**THE TASK**
Retype, word for word, every line from the one holding "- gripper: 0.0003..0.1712" through the one holding "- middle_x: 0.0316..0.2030" in the entries below, both included, and only those lines.

Segment Start: RECORDED INFORMATION

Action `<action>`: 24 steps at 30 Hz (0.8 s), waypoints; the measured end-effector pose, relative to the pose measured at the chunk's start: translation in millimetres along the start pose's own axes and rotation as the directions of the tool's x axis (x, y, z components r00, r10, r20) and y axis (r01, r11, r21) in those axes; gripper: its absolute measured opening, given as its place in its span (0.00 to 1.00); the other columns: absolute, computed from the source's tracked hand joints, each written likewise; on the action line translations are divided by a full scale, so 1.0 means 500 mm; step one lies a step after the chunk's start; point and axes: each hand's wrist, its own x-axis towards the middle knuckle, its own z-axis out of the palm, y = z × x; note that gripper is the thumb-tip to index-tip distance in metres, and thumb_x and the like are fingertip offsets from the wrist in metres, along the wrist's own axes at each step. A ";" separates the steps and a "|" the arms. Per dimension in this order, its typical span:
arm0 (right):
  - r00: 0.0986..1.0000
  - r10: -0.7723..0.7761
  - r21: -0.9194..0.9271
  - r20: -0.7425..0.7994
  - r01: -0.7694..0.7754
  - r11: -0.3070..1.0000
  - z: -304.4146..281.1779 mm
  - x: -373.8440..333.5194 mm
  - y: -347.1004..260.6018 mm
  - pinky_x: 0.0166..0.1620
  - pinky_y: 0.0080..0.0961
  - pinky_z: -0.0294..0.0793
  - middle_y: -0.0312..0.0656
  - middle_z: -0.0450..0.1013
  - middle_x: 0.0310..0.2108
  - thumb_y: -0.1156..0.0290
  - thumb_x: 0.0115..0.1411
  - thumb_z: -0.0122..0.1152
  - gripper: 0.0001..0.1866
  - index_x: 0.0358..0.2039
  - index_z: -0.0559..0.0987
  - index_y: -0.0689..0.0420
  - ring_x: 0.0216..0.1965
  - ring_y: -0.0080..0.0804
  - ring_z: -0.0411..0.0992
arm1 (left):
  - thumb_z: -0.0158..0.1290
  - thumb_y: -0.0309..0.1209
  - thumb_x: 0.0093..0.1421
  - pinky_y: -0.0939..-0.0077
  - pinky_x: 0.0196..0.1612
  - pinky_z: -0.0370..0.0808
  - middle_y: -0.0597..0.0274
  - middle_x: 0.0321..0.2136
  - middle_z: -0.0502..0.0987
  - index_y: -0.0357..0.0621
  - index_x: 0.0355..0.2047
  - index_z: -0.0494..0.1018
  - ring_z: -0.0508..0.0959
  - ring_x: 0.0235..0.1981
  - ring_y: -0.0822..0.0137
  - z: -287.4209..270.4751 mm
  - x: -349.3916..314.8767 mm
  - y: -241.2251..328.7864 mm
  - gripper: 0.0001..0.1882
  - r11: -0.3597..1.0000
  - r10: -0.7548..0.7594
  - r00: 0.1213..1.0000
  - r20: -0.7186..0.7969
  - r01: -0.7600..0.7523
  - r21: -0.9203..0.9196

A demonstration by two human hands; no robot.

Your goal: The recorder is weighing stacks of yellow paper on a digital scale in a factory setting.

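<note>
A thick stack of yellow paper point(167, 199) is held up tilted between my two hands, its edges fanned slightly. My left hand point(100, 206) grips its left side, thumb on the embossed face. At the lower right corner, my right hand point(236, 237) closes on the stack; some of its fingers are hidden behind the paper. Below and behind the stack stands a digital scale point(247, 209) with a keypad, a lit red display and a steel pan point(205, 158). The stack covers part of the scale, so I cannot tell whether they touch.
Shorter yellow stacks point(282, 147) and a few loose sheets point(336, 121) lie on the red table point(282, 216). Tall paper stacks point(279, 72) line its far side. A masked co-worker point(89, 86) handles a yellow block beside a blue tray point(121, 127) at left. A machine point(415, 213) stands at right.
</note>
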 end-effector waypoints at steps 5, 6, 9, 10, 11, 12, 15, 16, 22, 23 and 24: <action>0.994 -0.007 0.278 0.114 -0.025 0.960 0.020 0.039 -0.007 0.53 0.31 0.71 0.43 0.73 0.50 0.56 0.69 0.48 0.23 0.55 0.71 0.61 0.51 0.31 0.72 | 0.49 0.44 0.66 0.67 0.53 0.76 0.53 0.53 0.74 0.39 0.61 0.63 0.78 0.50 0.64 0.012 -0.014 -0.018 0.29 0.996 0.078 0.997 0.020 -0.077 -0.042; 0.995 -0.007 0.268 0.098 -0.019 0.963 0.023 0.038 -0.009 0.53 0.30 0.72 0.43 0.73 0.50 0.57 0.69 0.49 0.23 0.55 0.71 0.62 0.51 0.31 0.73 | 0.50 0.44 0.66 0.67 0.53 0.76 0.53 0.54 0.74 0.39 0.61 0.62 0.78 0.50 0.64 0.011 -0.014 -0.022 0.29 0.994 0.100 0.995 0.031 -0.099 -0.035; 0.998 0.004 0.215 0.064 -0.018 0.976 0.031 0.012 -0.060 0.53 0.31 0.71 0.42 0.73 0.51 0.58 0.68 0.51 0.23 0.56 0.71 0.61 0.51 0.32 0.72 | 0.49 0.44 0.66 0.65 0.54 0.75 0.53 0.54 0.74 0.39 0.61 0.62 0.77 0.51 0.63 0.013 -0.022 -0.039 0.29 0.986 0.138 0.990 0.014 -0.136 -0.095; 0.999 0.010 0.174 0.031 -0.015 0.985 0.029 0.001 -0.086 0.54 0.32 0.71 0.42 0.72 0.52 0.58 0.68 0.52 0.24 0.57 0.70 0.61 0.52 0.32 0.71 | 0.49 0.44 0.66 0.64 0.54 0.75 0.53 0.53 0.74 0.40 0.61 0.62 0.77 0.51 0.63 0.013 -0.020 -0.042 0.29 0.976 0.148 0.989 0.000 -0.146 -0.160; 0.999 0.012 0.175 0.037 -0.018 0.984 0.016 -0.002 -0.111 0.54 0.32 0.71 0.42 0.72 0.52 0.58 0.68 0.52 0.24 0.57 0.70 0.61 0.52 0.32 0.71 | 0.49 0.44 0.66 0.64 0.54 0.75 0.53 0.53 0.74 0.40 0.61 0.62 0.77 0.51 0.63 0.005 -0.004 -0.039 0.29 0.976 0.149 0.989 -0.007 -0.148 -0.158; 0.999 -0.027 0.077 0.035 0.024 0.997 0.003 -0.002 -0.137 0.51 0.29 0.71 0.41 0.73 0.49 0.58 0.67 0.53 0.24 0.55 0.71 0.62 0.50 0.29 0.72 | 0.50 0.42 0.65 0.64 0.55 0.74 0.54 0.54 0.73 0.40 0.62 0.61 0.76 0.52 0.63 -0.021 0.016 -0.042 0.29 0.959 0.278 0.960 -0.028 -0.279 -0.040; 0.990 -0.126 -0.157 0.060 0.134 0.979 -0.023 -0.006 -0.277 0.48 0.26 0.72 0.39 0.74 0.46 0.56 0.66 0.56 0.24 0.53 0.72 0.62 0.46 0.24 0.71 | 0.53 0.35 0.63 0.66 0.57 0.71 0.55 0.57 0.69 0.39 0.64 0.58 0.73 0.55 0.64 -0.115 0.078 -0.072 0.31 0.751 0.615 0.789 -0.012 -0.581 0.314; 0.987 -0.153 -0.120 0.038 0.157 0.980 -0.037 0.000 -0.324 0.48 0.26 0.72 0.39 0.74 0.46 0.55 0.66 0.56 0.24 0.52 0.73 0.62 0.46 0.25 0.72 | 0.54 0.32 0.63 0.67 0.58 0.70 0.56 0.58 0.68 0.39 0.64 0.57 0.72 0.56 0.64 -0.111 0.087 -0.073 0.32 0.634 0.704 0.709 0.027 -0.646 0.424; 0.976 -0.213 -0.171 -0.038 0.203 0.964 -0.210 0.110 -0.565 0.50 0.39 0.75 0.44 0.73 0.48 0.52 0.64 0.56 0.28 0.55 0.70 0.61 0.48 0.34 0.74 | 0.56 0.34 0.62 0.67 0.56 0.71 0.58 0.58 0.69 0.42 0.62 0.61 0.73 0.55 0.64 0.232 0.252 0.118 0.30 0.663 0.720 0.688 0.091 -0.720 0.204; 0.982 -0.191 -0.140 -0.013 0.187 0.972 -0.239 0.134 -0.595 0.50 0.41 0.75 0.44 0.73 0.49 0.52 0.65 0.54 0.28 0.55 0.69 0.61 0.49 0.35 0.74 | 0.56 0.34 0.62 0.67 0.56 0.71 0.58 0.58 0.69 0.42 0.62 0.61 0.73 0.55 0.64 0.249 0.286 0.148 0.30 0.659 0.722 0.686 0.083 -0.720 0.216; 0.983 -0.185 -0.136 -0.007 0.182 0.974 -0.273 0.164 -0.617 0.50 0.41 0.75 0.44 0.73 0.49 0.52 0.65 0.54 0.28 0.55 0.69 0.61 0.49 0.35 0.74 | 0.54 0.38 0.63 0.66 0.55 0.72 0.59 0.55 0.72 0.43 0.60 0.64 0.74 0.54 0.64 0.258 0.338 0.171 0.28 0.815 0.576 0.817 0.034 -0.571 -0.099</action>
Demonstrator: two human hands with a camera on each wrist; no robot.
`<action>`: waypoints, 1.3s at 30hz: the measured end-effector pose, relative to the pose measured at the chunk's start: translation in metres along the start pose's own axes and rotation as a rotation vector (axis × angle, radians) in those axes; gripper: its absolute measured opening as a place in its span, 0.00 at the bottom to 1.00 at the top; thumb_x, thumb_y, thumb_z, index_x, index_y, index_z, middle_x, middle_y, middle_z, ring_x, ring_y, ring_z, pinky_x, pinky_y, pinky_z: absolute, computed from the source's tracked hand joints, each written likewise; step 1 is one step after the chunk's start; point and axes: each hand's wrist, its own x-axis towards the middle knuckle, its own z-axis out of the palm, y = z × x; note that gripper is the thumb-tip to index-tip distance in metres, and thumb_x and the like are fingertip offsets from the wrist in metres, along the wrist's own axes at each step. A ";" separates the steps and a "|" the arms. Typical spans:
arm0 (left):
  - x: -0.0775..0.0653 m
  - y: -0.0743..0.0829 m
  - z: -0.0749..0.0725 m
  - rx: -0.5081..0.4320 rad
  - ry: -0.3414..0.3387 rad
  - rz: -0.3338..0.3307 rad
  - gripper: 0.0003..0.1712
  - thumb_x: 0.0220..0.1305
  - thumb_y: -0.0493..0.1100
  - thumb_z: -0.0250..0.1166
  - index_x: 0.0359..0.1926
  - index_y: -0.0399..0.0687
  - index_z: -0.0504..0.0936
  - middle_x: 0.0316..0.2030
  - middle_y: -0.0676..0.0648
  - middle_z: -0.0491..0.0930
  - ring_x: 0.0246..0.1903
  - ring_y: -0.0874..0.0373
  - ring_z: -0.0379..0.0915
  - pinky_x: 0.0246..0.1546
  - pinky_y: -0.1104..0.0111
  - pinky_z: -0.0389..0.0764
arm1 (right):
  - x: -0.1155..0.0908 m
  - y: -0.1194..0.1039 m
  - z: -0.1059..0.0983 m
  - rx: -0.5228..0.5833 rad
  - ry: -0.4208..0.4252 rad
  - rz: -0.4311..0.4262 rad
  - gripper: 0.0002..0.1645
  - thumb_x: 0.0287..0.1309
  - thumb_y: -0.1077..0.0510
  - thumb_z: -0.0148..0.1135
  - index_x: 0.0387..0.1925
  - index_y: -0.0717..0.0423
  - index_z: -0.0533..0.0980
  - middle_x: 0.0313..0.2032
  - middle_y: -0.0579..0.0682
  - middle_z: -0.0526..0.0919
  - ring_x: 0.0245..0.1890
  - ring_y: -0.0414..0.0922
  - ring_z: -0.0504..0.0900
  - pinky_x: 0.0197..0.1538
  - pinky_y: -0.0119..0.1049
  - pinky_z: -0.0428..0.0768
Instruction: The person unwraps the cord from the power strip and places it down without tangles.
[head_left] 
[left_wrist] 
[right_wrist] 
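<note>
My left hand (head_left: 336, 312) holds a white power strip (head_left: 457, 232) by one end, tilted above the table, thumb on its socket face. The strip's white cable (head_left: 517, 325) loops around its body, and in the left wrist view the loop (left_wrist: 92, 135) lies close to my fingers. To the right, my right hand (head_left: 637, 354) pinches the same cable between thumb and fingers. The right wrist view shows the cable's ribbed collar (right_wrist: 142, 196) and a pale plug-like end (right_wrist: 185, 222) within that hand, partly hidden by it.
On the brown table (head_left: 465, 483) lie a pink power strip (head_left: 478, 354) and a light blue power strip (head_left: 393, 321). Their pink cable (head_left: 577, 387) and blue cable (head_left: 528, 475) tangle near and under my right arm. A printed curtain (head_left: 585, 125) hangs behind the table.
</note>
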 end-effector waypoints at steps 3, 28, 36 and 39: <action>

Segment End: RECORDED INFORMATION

**EXERCISE RESULT**
  - gripper: 0.0003..0.1712
  - thumb_x: 0.0220..0.1305
  - thumb_y: -0.0493..0.1100
  - thumb_z: -0.0250..0.1166
  - index_x: 0.0359..0.1926
  - index_y: -0.0399..0.0687
  - index_z: -0.0504..0.0936
  - middle_x: 0.0316..0.2030

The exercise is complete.